Abstract

177 Background: Germline alterations are found in approximately 12-17% of CRPC patients. Similarly, evaluating tumoral changes with circulating tumor DNA (ctDNA) has become an increasingly useful tool for understanding mechanisms underpinning disease progression. In this study, we evaluated both germline and somatic genetic changes in patients with mCRPC. Methods: Patients included had germline screening and ctDNA analyzed with the Guardant 360 assay. All patients were CRPC at the time of Guardant testing. Germline alterations were classified as pathogenic/likely-pathogenic or not pathogenic. Only ctDNA alterations with an alleleic fraction greater than 0.5% were included in analyses. Additional evaluation of CRPC status, treatment history, family history and other clinical covariates are ongoing. Chi-square and Fischer’s Exact tests were used for comparison of cohorts. Results: A total of 168 Caucasian CRPC patients had Guardant 360 testing at time of progression and germline testing between 2015-2021. 61% (n = 102/168) of patients have previously had treatment with abiraterone, 49% (n = 82/168) have had Enzalutamide and 40% (n = 68/168) have had treatment with taxanes. 12% (n = 20/168) of CRPC patients had a pathogenic/likely-pathogenic (P/LPv) germline alteration, 46% (n = 77/168) had a germline variant of unknown significance (VUS), 42% (n = 71/168) were germline negative.
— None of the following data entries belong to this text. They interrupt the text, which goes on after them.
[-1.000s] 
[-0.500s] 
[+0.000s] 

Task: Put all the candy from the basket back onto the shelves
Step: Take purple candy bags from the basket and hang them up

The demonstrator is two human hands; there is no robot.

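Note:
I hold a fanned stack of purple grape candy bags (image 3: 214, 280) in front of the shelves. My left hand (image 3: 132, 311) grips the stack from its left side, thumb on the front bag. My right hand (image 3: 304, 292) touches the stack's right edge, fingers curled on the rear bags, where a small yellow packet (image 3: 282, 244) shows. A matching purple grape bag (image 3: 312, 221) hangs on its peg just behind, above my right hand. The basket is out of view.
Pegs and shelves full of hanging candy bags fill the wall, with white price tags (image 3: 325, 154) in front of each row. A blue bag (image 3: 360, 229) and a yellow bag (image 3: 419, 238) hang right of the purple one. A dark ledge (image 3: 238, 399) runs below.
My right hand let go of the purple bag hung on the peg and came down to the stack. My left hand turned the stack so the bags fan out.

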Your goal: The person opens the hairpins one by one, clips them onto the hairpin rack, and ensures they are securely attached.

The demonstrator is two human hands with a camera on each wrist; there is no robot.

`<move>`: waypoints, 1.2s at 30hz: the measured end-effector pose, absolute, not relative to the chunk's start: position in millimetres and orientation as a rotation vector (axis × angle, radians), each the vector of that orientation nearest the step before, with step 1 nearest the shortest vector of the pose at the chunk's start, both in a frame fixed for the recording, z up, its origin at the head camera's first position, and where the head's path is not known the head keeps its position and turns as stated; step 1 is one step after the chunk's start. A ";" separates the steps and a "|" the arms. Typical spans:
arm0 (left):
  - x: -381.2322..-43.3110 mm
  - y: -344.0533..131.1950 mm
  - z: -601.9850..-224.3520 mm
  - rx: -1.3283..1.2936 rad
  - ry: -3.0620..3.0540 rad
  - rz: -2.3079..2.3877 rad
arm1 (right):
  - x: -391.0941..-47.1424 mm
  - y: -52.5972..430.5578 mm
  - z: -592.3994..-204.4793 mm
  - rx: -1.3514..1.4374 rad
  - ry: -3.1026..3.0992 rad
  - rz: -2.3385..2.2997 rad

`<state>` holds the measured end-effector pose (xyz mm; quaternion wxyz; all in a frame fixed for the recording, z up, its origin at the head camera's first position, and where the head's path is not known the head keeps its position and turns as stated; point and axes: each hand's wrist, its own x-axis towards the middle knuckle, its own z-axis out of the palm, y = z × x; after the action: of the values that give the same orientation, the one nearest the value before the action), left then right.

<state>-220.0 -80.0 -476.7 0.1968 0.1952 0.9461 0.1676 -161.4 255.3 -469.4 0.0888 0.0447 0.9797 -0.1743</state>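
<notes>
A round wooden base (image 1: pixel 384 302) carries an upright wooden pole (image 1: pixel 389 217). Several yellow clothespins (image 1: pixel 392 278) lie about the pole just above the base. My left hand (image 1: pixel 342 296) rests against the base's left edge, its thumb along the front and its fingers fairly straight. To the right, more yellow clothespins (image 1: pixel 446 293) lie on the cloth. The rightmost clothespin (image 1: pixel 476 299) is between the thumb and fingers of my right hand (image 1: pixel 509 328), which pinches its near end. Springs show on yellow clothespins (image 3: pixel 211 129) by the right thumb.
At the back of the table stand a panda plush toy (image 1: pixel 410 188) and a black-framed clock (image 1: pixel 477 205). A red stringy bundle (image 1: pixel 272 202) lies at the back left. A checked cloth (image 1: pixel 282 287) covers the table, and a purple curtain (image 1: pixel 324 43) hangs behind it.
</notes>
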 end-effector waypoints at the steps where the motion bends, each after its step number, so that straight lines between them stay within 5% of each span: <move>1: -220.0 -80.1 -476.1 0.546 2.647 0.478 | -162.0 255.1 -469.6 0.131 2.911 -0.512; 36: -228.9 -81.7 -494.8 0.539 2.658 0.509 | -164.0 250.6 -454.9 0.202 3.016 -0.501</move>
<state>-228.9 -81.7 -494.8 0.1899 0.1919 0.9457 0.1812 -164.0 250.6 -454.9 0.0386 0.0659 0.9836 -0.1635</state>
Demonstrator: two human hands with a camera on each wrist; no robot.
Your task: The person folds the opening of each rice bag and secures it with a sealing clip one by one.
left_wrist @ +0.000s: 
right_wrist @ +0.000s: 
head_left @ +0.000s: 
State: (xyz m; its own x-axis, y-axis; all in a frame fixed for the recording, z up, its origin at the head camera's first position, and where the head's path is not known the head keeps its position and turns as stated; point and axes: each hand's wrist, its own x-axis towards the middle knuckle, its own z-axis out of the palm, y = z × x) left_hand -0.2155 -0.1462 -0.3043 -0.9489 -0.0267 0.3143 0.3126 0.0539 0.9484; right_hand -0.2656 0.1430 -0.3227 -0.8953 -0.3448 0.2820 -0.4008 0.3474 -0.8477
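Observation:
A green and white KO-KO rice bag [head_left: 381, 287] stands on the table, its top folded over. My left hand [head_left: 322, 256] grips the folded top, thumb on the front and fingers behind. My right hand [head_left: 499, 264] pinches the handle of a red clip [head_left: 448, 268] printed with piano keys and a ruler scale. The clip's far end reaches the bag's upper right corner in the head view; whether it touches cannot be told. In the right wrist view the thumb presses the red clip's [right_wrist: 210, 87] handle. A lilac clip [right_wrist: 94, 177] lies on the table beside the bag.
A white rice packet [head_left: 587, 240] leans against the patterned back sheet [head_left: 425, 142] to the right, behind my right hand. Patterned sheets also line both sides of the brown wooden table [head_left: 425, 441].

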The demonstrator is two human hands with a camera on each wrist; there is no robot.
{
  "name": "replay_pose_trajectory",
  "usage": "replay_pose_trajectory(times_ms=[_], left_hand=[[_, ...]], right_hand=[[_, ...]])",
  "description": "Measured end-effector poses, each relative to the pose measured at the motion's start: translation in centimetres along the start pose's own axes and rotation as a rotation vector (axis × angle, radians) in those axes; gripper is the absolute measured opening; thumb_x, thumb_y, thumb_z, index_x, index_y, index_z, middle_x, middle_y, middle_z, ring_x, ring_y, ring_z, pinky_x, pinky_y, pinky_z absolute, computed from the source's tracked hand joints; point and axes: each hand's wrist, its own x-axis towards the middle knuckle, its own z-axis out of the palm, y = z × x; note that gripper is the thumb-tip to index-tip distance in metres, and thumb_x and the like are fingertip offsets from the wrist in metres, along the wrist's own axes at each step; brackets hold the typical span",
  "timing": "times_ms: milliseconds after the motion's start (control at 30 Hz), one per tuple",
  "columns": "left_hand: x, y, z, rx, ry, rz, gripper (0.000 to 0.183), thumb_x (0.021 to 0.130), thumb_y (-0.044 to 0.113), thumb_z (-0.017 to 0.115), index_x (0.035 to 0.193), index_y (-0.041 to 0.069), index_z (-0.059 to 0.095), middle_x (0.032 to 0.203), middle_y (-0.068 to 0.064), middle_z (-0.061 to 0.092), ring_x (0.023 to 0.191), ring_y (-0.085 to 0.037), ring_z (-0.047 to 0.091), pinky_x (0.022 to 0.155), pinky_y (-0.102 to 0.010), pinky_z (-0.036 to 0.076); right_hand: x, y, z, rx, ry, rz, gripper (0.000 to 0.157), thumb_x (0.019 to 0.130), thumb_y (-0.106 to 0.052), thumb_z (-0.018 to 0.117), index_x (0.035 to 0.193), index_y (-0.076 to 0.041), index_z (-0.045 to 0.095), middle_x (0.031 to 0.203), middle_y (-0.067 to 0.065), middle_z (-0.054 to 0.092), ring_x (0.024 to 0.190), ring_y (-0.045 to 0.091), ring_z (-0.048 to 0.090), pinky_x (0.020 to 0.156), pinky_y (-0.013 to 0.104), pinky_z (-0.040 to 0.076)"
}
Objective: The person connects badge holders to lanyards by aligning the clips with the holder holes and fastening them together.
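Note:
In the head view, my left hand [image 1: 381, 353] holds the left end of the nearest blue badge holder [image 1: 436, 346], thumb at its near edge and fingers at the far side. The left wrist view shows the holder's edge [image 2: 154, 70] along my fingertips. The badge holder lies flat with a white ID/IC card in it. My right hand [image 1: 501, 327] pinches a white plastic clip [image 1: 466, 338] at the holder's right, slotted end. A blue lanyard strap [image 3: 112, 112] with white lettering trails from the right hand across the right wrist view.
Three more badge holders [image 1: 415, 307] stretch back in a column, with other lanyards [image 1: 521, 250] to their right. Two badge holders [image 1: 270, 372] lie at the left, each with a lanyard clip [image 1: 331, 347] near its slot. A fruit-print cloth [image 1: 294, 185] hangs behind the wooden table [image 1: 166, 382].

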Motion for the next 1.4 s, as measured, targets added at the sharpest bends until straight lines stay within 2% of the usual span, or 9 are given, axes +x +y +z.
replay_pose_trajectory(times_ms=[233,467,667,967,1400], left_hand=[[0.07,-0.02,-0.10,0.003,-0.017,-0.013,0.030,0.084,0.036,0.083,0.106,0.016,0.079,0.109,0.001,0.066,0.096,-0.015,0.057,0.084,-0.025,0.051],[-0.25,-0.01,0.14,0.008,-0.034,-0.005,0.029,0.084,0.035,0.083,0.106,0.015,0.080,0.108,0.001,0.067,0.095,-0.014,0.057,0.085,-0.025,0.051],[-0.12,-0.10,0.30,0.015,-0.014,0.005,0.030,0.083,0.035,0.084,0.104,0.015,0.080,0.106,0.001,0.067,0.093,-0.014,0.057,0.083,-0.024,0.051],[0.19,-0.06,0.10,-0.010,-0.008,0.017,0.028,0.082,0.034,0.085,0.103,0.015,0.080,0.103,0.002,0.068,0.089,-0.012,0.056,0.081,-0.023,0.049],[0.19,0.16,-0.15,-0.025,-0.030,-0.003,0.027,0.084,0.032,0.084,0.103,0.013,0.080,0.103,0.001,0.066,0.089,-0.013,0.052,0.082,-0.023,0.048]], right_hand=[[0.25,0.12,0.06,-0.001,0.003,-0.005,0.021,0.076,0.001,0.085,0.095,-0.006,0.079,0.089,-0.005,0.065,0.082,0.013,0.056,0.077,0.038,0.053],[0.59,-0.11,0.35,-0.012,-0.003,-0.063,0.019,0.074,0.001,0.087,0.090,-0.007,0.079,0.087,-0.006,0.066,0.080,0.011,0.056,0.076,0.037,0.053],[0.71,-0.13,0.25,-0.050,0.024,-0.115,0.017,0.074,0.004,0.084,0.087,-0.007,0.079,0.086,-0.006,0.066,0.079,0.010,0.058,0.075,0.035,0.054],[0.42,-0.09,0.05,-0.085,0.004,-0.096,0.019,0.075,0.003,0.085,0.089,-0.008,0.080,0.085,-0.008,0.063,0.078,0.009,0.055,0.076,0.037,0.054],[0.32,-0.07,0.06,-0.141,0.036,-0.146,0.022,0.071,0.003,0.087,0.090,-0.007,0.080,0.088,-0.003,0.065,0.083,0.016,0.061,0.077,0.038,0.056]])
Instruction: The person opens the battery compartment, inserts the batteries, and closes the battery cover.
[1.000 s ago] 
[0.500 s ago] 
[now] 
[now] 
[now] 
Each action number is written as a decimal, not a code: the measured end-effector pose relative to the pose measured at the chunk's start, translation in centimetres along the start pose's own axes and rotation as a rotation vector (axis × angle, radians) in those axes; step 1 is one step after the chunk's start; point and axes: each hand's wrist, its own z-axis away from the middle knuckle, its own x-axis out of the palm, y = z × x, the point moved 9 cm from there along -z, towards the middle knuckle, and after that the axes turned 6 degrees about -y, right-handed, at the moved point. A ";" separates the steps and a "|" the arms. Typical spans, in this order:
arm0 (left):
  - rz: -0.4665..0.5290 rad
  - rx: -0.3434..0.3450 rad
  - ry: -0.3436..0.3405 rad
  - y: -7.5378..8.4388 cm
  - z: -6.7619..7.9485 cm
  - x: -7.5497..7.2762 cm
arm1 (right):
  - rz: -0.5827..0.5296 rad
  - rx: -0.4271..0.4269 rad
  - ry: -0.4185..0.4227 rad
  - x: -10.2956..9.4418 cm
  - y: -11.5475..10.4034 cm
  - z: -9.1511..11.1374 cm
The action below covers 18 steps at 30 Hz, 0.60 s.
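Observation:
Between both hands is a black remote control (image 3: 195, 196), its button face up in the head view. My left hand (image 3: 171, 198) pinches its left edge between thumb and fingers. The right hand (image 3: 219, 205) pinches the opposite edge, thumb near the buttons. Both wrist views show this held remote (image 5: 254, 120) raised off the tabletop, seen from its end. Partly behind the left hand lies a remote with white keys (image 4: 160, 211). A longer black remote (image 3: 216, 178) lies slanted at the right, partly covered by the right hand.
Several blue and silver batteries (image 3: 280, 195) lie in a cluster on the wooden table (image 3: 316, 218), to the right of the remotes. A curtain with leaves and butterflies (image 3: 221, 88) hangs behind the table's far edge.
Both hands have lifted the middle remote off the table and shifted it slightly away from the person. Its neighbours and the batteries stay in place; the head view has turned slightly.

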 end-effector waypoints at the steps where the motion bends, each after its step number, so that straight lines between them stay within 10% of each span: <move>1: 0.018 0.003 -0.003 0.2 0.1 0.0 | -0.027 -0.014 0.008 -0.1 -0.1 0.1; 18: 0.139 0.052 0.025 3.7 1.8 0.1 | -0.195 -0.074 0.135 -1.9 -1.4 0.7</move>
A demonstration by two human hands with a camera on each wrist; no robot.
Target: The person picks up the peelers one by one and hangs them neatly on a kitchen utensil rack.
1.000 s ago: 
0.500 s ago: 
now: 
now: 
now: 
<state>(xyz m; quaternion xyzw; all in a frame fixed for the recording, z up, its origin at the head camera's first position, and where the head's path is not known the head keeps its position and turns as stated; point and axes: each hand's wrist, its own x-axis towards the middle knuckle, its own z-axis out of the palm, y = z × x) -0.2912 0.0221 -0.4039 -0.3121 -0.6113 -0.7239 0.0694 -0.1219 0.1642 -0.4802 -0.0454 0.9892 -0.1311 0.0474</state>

CRPC patients with pathogenic germline mutations were significantly more likely to have subsequent somatic alterations in BRCA2 (OR = 5.05, 95% C.I. (1.11, 23.01), p = 0.055), NF1 (OR = 7.89, 95% C.I. (2.15, 28.10), p = 0.004), and TP53 (OR = 3.52, 95% C.I. (1.28, 9.68), p = 0.015). In TP53, among germline positive patients, 45% (n = 9/20) had TP53 alterations compared to 30% (n = 45/148) of germline negative patients. Conclusions: Germline positive (P/LPv) CRPC patients were significantly more likely to have somatic alterations in BRCA2, NF1, and TP53. Understanding the totality of genetic changes, both germline and acquired somatic alterations is essential as the arsenal of targeted treatment for CRPC continues to expand. Additional studies including longitudinal assessment genetic changes and clinical correlates will be necessary to evaluate these findings in the context of treatment outcomes and disease progression.